Please keep to the lines below from the one with "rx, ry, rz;" through the one with "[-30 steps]", and restate them word for word, ends included.

=== RECORDS FOR PROCESSING ===

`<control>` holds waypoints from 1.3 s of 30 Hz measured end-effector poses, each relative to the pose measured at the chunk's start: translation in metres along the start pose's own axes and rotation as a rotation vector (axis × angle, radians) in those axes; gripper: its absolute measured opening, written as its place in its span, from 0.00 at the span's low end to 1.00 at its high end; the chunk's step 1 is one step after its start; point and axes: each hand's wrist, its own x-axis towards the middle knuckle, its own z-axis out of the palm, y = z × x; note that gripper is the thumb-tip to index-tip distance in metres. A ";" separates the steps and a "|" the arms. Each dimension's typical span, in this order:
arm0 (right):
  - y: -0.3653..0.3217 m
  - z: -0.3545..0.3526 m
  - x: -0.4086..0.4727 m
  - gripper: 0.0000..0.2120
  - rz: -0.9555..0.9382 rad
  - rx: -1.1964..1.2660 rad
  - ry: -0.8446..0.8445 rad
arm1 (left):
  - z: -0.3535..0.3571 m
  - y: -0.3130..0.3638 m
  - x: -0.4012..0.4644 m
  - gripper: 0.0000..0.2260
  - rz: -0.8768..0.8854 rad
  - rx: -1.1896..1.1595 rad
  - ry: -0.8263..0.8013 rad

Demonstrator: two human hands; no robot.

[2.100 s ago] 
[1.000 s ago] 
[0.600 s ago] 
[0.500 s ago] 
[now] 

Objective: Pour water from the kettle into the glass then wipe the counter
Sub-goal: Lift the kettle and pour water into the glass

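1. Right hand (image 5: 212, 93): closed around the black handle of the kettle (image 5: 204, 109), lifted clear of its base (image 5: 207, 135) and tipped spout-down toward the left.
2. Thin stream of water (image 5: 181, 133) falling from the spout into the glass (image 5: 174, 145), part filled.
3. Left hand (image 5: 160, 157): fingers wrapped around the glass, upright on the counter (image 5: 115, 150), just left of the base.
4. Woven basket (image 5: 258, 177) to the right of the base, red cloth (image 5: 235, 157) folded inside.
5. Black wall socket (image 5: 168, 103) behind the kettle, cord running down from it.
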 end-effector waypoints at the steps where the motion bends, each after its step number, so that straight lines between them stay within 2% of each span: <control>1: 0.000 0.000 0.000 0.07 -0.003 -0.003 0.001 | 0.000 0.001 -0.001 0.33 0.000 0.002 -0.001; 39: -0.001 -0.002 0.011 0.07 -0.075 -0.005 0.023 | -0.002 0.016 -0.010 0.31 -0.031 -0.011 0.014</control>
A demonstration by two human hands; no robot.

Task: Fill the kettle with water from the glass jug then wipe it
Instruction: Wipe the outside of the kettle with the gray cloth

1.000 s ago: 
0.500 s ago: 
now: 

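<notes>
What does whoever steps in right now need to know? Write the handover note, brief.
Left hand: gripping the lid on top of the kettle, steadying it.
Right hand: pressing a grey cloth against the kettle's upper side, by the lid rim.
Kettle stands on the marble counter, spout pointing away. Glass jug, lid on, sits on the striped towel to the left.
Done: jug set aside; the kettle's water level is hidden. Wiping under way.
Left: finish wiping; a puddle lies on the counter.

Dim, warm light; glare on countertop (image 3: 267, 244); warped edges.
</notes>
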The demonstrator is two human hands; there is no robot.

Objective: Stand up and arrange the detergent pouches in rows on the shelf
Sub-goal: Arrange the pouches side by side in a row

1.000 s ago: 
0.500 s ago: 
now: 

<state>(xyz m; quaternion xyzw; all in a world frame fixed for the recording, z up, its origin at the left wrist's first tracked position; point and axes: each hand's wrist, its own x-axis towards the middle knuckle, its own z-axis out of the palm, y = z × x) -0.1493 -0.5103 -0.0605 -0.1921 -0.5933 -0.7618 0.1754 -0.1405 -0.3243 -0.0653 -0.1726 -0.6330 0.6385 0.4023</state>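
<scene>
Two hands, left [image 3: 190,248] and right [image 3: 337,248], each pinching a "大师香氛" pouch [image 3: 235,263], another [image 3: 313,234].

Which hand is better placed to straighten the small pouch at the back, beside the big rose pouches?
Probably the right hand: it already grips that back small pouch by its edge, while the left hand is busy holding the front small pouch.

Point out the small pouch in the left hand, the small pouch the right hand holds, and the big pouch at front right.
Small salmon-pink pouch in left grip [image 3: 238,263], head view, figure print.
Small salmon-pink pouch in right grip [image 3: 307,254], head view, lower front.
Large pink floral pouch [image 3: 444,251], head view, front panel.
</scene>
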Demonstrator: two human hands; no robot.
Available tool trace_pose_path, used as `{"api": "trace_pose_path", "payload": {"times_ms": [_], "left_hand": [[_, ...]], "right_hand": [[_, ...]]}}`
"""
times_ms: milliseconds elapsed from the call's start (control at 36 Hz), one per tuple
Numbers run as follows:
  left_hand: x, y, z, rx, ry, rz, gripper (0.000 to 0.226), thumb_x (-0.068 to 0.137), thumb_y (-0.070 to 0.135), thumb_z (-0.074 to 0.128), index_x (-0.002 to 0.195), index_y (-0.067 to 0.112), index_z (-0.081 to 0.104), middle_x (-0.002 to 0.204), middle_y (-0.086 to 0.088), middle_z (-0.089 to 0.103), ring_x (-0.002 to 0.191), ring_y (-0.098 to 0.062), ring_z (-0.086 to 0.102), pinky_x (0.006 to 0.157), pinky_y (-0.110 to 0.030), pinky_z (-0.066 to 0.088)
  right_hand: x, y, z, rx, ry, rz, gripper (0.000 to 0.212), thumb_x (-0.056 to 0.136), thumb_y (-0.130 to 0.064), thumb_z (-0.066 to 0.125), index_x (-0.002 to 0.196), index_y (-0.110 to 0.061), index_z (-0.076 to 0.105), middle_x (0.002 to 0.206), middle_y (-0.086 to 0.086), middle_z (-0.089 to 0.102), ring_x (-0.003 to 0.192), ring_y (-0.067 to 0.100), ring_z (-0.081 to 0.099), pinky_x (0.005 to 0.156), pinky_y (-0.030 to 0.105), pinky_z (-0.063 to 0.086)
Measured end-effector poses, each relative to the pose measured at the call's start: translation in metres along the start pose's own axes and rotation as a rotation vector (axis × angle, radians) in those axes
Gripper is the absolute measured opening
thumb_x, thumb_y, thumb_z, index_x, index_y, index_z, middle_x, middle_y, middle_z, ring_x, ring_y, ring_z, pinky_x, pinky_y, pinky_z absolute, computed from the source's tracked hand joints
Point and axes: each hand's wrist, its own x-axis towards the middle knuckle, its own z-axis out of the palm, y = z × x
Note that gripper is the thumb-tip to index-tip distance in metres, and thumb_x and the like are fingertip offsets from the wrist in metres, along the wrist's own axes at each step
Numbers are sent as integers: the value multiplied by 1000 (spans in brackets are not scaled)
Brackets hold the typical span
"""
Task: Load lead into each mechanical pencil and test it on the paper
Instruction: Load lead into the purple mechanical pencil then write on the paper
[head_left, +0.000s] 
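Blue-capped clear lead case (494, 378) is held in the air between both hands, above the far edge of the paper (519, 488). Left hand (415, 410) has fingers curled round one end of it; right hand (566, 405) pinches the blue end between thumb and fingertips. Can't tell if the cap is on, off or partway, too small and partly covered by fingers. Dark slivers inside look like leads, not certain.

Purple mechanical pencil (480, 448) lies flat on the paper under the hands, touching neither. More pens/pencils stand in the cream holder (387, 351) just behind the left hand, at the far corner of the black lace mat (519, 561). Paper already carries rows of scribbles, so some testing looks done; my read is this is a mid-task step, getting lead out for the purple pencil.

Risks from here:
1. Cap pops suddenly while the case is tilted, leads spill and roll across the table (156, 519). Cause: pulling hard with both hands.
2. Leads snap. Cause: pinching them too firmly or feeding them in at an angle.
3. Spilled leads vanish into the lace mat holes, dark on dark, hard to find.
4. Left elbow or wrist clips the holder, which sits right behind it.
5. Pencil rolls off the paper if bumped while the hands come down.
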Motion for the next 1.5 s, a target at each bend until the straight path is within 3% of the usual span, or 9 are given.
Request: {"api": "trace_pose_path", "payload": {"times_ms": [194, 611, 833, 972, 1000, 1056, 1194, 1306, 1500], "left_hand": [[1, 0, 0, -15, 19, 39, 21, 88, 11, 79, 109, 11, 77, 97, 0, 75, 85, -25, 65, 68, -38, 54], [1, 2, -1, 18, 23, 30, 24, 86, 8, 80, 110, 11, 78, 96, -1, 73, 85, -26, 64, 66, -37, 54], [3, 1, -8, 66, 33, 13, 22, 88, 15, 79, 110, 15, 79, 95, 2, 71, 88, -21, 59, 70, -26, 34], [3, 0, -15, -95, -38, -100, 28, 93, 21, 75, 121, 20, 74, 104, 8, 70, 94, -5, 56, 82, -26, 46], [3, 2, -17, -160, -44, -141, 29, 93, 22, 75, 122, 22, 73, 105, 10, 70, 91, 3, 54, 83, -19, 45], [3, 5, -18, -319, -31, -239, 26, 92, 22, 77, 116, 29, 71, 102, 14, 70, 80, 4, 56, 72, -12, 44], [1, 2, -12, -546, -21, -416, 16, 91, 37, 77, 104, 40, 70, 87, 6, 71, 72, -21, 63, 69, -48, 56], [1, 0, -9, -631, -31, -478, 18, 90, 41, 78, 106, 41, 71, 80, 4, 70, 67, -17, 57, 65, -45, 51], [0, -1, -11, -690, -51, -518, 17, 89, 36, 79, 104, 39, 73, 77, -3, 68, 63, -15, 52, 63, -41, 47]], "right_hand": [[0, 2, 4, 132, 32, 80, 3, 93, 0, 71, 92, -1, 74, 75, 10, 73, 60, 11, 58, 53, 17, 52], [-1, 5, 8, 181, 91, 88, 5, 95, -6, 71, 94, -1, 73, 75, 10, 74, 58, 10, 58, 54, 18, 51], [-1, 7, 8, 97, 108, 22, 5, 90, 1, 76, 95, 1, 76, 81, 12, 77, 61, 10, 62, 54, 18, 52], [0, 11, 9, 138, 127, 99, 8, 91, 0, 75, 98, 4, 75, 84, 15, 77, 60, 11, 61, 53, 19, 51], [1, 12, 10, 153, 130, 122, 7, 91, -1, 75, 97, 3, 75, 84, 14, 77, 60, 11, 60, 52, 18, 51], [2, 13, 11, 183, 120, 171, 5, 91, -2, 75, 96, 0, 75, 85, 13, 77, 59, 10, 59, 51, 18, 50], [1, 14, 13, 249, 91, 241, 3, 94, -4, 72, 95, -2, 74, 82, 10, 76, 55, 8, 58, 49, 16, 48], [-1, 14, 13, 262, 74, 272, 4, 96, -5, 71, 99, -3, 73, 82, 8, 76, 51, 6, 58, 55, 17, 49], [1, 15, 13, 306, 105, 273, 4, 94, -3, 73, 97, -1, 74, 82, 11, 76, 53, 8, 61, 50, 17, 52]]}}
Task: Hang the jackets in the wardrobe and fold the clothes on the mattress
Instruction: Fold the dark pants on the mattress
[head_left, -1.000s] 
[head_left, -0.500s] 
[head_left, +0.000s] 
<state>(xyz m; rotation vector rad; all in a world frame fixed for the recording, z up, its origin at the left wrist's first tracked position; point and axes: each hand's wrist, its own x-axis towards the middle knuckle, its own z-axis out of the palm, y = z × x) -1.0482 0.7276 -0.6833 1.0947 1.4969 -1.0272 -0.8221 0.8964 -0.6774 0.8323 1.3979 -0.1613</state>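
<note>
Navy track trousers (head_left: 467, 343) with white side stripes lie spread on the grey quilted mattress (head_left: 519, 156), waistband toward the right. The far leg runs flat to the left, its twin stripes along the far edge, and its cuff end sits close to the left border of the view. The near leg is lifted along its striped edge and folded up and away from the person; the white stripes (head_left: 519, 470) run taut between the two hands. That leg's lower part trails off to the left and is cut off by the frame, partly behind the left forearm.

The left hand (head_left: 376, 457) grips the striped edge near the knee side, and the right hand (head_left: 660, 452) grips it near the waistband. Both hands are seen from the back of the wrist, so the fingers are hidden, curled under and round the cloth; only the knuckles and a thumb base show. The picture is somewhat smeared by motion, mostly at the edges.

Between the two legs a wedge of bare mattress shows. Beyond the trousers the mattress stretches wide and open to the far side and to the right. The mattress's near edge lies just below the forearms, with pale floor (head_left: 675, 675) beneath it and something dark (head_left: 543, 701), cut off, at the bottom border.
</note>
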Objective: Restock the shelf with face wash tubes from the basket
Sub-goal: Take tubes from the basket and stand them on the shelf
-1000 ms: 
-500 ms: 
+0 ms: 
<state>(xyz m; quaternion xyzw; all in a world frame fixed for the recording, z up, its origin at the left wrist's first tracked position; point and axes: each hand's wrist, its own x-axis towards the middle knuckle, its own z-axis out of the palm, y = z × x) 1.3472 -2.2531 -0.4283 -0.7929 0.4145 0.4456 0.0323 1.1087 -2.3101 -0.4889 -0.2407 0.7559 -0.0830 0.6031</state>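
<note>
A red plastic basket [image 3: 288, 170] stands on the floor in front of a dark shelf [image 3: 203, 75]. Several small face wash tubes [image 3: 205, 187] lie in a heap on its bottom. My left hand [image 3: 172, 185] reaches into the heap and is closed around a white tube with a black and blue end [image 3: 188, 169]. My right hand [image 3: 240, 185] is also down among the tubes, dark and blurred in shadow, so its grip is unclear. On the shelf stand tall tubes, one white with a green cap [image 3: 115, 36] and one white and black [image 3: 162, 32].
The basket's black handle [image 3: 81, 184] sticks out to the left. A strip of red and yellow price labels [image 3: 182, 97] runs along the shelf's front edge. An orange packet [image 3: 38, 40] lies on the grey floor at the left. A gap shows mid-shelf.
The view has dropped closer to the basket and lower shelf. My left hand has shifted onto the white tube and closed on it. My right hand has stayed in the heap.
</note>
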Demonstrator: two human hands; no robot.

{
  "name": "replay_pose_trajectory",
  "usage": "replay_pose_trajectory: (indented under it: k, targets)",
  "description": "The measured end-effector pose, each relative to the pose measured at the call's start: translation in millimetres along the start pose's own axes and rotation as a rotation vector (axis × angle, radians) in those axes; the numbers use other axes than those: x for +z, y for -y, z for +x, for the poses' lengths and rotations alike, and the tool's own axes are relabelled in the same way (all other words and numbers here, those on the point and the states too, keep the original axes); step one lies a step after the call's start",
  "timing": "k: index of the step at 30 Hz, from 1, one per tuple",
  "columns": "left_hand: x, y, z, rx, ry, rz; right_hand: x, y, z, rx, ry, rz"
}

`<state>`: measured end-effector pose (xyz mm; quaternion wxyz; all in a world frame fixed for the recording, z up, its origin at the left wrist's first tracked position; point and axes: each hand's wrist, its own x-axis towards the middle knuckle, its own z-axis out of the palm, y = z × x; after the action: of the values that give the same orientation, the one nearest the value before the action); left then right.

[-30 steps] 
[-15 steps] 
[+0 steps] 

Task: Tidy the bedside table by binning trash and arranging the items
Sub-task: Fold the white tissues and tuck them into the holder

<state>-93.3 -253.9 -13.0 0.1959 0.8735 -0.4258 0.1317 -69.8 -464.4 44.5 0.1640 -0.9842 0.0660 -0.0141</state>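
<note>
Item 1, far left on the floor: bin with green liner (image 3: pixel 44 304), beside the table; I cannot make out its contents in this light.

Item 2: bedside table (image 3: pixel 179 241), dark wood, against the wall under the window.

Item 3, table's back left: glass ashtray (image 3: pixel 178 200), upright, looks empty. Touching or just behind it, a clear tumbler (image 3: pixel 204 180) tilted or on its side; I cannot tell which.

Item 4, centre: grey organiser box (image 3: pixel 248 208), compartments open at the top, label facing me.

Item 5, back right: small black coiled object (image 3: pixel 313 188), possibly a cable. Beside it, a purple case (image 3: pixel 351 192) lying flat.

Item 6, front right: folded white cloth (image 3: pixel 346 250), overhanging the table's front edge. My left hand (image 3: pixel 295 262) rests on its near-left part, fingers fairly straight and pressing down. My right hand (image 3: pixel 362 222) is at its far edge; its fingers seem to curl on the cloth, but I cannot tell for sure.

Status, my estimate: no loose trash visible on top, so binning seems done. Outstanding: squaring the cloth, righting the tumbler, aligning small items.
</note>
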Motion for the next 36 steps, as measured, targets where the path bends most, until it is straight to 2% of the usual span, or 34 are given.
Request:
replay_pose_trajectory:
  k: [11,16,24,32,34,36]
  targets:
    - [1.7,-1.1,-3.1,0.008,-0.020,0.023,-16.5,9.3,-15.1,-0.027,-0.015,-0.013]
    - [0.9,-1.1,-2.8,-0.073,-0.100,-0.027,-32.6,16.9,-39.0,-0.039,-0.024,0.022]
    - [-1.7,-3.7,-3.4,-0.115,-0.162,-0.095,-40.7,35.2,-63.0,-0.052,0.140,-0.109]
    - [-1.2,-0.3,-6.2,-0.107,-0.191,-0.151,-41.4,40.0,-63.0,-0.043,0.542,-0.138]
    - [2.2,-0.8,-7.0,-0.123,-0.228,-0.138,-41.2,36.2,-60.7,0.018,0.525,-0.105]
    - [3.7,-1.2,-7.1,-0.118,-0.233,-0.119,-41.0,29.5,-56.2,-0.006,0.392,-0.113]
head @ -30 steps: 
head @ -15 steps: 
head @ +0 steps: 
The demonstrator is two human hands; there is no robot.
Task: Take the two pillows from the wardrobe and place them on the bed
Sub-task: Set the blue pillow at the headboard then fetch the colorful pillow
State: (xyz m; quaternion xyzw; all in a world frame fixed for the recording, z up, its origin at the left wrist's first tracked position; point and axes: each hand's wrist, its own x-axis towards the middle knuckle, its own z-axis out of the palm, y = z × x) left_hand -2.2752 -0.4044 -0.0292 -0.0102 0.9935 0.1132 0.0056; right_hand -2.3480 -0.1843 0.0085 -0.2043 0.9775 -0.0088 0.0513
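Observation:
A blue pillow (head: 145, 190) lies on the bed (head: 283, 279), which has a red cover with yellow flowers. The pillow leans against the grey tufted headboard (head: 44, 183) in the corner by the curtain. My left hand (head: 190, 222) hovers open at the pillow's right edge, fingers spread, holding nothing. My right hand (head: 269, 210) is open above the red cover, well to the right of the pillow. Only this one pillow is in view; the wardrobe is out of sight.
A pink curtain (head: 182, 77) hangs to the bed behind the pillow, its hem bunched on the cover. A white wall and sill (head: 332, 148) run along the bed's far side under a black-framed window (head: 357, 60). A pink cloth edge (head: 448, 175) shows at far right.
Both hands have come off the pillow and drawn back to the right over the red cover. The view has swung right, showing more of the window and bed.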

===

> **ANSWER SECTION**
  "columns": "left_hand: x, y, z, rx, ry, rz; right_hand: x, y, z, rx, ry, rz"
}

`<state>`: measured end-effector pose (xyz mm; quaternion wxyz; all in a world frame fixed for the recording, z up, its origin at the left wrist's first tracked position; point and axes: each hand's wrist, its own x-axis towards the middle knuckle, its own z-axis out of the palm, y = z × x; after the action: of the values that give the same orientation, the one nearest the value before the action); left then right.

[-30 steps] 

The answer has been given, and the exercise is complete.